**THE PROBLEM**
Only the lines below from the one containing "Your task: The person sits" to the one containing "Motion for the" should be repeated, both included and unchanged.
(Beginning of RECORD SET)
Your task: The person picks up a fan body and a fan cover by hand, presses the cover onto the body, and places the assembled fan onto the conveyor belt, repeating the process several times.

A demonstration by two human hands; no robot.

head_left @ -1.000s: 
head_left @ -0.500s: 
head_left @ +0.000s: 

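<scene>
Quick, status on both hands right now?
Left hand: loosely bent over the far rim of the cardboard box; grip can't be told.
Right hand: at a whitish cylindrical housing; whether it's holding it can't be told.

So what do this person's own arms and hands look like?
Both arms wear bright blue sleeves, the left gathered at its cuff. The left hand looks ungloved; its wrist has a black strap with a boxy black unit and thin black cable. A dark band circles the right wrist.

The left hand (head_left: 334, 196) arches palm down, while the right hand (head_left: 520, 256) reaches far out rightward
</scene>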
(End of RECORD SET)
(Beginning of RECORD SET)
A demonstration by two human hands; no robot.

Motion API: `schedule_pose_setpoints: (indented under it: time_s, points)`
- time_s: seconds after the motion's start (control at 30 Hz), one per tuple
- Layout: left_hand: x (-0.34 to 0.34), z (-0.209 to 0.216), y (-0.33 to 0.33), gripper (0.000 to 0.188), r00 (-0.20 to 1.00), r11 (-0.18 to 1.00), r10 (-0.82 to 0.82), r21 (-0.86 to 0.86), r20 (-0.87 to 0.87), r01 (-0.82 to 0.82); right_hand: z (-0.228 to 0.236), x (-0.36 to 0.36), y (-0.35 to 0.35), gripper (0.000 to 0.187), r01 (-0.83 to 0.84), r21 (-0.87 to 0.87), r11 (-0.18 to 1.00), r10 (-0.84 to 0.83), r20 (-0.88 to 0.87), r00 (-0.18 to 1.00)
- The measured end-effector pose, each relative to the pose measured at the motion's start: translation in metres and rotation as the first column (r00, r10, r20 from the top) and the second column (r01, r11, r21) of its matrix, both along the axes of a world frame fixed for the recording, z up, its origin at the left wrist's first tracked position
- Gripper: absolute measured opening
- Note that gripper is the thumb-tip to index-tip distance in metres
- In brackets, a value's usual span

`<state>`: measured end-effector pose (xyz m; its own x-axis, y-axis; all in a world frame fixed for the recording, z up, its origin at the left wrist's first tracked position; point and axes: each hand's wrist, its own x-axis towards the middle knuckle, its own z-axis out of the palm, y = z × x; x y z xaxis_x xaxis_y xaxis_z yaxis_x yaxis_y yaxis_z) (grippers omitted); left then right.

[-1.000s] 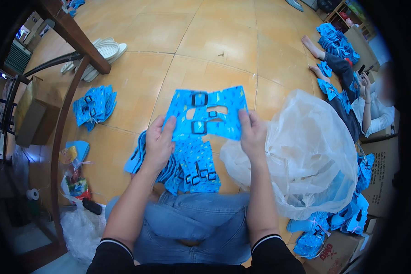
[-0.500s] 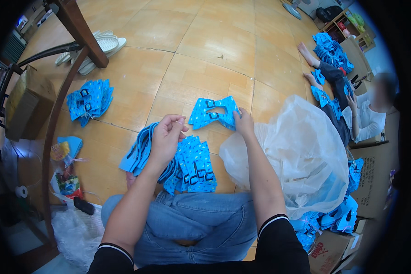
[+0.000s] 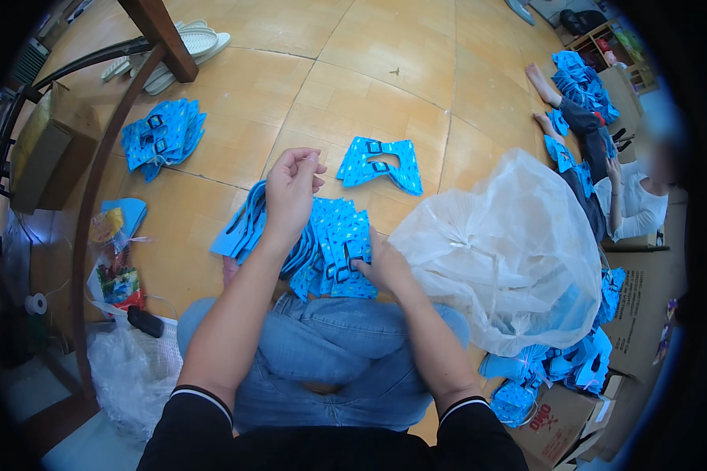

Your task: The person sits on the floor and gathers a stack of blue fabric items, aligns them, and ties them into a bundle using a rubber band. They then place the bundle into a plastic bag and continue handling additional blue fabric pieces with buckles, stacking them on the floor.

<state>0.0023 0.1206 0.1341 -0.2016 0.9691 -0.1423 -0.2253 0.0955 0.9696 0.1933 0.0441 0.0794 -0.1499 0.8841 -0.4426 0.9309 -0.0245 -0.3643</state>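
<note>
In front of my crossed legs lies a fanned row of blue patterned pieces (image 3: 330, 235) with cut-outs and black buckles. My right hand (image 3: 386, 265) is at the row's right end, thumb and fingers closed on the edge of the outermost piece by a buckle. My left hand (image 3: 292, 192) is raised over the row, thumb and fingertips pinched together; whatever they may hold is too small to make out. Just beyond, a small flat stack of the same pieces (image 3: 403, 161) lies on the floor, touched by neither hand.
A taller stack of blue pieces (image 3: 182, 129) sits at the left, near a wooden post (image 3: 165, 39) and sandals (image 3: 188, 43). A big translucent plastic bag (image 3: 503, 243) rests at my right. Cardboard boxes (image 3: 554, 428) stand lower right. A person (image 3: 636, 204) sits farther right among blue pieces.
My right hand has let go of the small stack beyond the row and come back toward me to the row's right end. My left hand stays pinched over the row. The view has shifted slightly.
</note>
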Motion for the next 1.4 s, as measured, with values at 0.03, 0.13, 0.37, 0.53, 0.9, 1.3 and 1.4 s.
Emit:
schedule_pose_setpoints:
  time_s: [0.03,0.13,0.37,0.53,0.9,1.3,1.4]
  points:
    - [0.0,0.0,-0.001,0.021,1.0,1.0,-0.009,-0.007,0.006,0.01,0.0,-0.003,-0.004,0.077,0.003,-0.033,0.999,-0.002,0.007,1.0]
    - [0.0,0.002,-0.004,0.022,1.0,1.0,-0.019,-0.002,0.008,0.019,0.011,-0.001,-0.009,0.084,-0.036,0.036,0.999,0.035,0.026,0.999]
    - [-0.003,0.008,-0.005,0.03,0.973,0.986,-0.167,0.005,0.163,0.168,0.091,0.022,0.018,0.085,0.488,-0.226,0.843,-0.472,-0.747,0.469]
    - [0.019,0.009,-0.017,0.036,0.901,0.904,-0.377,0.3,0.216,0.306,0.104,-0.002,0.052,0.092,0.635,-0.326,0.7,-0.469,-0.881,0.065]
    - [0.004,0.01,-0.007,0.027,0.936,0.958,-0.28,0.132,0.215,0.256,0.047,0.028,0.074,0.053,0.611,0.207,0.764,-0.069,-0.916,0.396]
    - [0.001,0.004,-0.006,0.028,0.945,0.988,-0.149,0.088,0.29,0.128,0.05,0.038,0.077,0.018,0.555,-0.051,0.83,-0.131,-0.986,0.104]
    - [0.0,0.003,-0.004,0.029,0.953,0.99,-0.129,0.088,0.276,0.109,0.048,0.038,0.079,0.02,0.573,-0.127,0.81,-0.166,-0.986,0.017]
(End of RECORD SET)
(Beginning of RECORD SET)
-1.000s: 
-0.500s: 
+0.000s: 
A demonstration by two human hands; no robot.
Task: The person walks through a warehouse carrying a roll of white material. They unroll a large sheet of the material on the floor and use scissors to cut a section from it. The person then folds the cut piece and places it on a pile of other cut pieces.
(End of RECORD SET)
**ANSWER TO THE PROBLEM**
Your task: The person sits on the floor and gathers a stack of blue fabric items, aligns them, and ties them into a bundle using a rubber band. They then place the bundle into a plastic bag and continue handling additional blue fabric pieces with buckles, stacking them on the floor.

<state>0.0023 0.1206 0.1341 -0.2016 0.9691 -0.1423 -0.2253 0.0955 0.9696 0.1933 0.0441 0.0794 -0.1499 0.8841 -0.4426 0.9309 -0.0245 -0.3643</state>
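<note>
In front of my crossed legs lies a fanned row of blue patterned pieces (image 3: 330, 235) with cut-outs and black buckles. My right hand (image 3: 386, 265) is at the row's right end, thumb and fingers closed on the edge of the outermost piece by a buckle. My left hand (image 3: 292, 192) is raised over the row, thumb and fingertips pinched together; whatever they may hold is too small to make out. Just beyond, a small flat stack of the same pieces (image 3: 403, 161) lies on the floor, touched by neither hand.
A taller stack of blue pieces (image 3: 182, 129) sits at the left, near a wooden post (image 3: 165, 39) and sandals (image 3: 188, 43). A big translucent plastic bag (image 3: 503, 243) rests at my right. Cardboard boxes (image 3: 554, 428) stand lower right. A person (image 3: 636, 204) sits farther right among blue pieces.
My right hand has let go of the small stack beyond the row and come back toward me to the row's right end. My left hand stays pinched over the row. The view has shifted slightly.
</note>
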Motion for the next 1.4 s, as measured, with values at 0.03, 0.13, 0.37, 0.53, 0.9, 1.3 and 1.4 s.

Nothing further is required by the exercise.